Bacteria in Antarctic lakes function throughout the year under lake ice cover. Even in winter, bacterial growth is measurable, but overall rates are much lower than those in lower-latitude systems. Unique selection pressures in polar environments provide an ideal setting to study endemism. Existing data show that many strains are cosmopolitan, but there is clear evidence for novel bacterial species (3, 4).

Viruses in lakes largely infect bacteria and, by lysing the host cell, recycle carbon to the organic carbon pool before it can be transferred up the food chain by protozoan predation on bacteria. They thus effectively shortcircuit the carbon cycle. In low-latitude lakes, only ∼0.6% to 4.2% of bacteria may be infected by viruses, whereas in some Antarctic lakes, 22% to 34% of bacteria may be parasitized by viruses (5). However, the low rates of bacterial growth in polar waters means that infected bacteria cannot produce many viruses; on average, only 4 viruses are released from a bacterial cell when it is lysed, compared with a mean of 26 viruses across temperate lakes. These high infections rates suggest a significant impact on carbon cycling (5).

In glaciers, biologically mediated processes also seem to play an important role in nutrient cycling (6). Glacier surfaces develop minilakes called cryoconites—near-vertical tubes with a sediment layer at the bottom overlain by water. In Antarctica, cryoconites are entombed by an ice cover, whereas in the Arctic and in lower-latitude glaciers, they are usually open to the air. They freeze up in winter and have liquid water during summer as solar radiation heats the dark sediment.

The communities in cryoconites resemble those of Antarctic lakes (see the figure). In Antarctica, cryoconites contain viruses, bacteria, cyanobacteria, algae, flagellates, and ciliates. In the Arctic and lower-latitude glaciers, they may also contain microscopic animals such as nematodes and rotifers. Comparative studies, including bacterial ribosomal DNA analyses, indicate that cryoconites are colonized by organisms from nearby lakes and streams (7).

Investigations of biogeochemical cycling on glacier surfaces are relatively recent. The evidence from Arctic glaciers suggests that much more organic carbon is deposited from the surrounding environment than is fixed on the glacier during photosynthesis (8). On Arctic glaciers, respiration appears to exceed photosynthesis, indicating that surface glacier ecosystems are subsidized by carbon inputs from the environment, rather like streams and estuaries. Whether this is true of Antarctic glaciers remains to be shown.

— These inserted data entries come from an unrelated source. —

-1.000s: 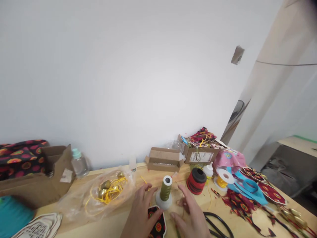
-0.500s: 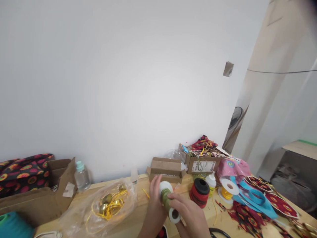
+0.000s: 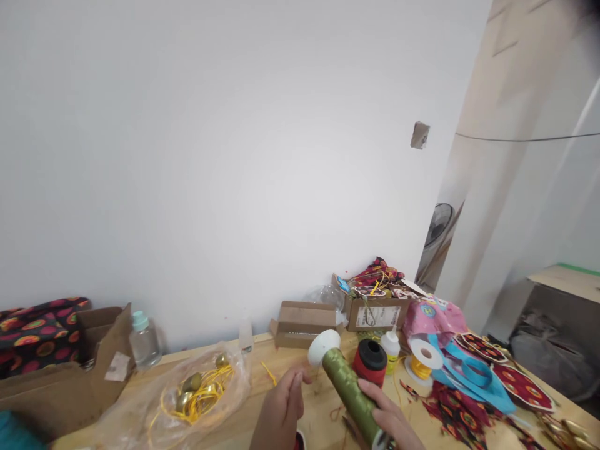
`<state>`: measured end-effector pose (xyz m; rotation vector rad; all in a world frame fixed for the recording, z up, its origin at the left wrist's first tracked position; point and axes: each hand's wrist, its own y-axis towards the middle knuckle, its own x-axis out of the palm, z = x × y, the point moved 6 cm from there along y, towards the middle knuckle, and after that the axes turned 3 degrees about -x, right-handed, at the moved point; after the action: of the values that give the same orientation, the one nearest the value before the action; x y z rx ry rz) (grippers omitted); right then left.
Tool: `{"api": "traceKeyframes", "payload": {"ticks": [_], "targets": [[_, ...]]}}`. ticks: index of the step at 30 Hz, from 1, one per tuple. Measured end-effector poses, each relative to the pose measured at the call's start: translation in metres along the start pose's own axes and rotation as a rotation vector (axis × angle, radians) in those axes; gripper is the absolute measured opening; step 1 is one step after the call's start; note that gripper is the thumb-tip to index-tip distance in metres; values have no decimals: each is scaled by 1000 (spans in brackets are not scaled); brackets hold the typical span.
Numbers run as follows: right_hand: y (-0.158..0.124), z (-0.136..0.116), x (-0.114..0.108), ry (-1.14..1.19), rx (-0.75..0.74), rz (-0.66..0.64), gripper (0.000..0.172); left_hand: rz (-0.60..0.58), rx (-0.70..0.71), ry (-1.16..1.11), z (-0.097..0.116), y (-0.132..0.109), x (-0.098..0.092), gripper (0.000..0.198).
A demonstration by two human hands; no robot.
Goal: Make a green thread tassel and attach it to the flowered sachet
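Observation:
A spool of olive-green thread (image 3: 347,389) with a white flared end is held at a tilt over the wooden table. My right hand (image 3: 391,417) has its fingers wrapped round the lower part of the spool. To the left of the spool, apart from it, is my left hand (image 3: 281,409), its fingers extended and nothing visible in it. A red spool with a black core (image 3: 370,362) stands just beyond my right hand. Beneath my left hand, a small dark red item is mostly hidden.
A clear plastic bag (image 3: 201,394) with brass bells and yellow cord lies left. Behind are a small cardboard box (image 3: 304,322) and a filled carton (image 3: 377,315). To the right are a yellow spool (image 3: 424,359), blue ribbon (image 3: 478,378) and red fabric scraps (image 3: 457,406).
My left hand has come off the green spool and moved slightly left and down. The spool has turned, showing more of its length, with my right hand still on it. The view has shifted slightly.

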<state>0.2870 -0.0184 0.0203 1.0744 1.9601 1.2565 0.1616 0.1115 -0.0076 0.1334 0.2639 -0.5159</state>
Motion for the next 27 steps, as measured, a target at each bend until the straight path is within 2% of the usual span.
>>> {"api": "traceKeyframes", "payload": {"ticks": [3,6,8,9,12,15,17,18,20,22,24,27], "targets": [[12,3,-4,6,71,61,33,-78,16,43,7,-5,5,45],[14,13,-5,115,332,252,30,-59,21,-19,3,-3,19,43],[11,18,0,236,456,306,31,-23,-2,-111,-5,4,28,48],[9,20,2,291,505,308,33,-53,-9,-122,-8,8,34,50],[3,30,9,472,701,205,39,-242,33,18,-6,21,44,53],[4,35,11,636,856,-7,41,-320,136,108,15,30,28,45],[11,34,4,579,843,-77,39,-332,206,174,35,31,14,38],[15,33,-2,484,805,-65,37,-330,230,204,44,30,8,37],[22,28,-13,274,691,31,33,-308,328,397,59,22,4,34],[23,23,-18,185,615,164,33,-321,386,558,65,12,9,36],[18,23,-14,259,639,233,35,-365,356,603,62,4,16,39],[13,32,-4,468,779,209,36,-381,342,586,55,4,19,40]]}}
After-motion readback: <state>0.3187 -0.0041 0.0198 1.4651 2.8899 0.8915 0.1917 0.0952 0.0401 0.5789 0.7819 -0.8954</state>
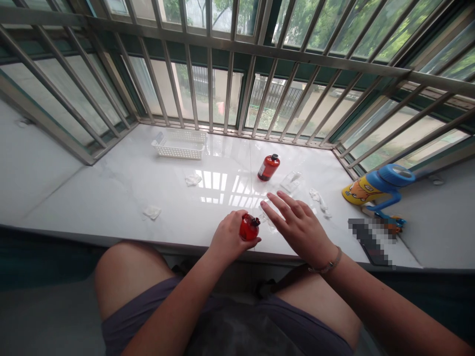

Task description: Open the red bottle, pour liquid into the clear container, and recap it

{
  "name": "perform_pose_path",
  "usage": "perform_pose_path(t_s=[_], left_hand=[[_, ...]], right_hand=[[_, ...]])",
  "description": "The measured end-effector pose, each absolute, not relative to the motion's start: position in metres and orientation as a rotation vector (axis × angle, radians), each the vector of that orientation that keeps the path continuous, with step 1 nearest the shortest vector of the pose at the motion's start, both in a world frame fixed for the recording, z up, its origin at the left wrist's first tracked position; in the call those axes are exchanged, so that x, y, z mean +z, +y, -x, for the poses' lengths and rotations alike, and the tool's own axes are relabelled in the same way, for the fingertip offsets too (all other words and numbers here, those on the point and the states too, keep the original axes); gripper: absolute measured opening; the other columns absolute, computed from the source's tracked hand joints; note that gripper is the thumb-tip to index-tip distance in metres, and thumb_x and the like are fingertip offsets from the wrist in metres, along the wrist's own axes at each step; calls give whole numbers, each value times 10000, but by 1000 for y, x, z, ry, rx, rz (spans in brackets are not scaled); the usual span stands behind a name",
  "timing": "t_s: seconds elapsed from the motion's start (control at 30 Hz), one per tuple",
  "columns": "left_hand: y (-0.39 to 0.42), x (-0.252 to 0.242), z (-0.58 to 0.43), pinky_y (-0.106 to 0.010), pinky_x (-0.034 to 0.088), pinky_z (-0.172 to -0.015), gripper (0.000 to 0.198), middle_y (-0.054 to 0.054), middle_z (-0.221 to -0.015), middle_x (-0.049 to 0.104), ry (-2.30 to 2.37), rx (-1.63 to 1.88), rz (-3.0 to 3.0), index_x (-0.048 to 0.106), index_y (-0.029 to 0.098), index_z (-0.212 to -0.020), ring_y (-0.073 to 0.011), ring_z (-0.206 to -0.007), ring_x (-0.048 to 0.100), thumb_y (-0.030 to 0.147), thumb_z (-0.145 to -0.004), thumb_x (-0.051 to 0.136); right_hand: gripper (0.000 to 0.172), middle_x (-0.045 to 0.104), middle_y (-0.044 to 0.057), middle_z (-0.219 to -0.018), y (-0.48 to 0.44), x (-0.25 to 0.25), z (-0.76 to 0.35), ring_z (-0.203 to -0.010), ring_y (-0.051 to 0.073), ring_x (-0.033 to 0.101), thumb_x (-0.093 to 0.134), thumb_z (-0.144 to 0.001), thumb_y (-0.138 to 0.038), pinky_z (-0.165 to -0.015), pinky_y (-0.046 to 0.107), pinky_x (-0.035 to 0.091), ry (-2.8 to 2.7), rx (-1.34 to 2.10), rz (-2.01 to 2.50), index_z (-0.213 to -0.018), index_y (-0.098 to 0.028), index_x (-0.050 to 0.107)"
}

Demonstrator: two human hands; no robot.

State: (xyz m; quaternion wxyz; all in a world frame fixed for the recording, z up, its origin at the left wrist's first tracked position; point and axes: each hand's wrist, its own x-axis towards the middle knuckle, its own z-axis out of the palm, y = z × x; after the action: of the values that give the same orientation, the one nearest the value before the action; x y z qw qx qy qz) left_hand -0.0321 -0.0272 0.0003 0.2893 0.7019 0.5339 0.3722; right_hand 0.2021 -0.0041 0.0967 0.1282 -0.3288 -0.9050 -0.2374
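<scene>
My left hand (230, 232) is wrapped round a red translucent bottle (248, 228) with a dark top, at the front edge of the white sill. My right hand (297, 217) is open, its fingers stretched out above the sill, just right of that bottle and holding nothing. Behind my right hand a second red bottle (268, 167) with a black cap and a pale label stands upright. A clear plastic piece (291, 181) lies beside it. Another whitish scrap is partly hidden by my right fingers.
A white perforated basket (180, 151) sits at the back left. Crumpled tissues (193, 180) lie about, one at the front left (152, 212), others at the right (319, 201). To the right are a blue-and-yellow tumbler (374, 185) and a dark blurred-out object (371, 244). Metal bars (230, 47) enclose the sill.
</scene>
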Motion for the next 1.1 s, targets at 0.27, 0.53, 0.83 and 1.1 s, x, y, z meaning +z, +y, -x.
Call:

Liquid water at the bases of glaciers can also support bacterial communities, including aerobic strains and anaerobic nitrate and sulfate reducers and methanogens (9). For example, Blood Falls—an iron-rich discharge emanating from the Taylor Glacier in Antarctica—derives from a brine pocket trapped in the glacier 1.5 million years ago. This brine contains a microbial community that mediates a sulfur cycle in which Fe(III) is the terminal electron acceptor; Fe(III) may be an important electron acceptor for many subglacial ecosystems (10).

A network of subglacial lakes under the Antarctic ice cap have yet to be sampled. They have been isolated for millions of years, but a molecular analysis of accretion ice above Lake Vostok revealed a bacterial community with species typical of aquatic environments. If these species are characteristic of the underlying lake, this would indicate that it does not possess an evolutionary distinct biota (11).

As investigations of polar microbial biodiversity forge ahead, key challenges will be to unravel the roles of different groups in ecosystems and to identify the biochemical mechanisms, such as cold-adapted proteins, that enable survival in extreme environments. Advances in functional genomics and proteomics will provide exciting insights into how life evolved and functions under extreme conditions.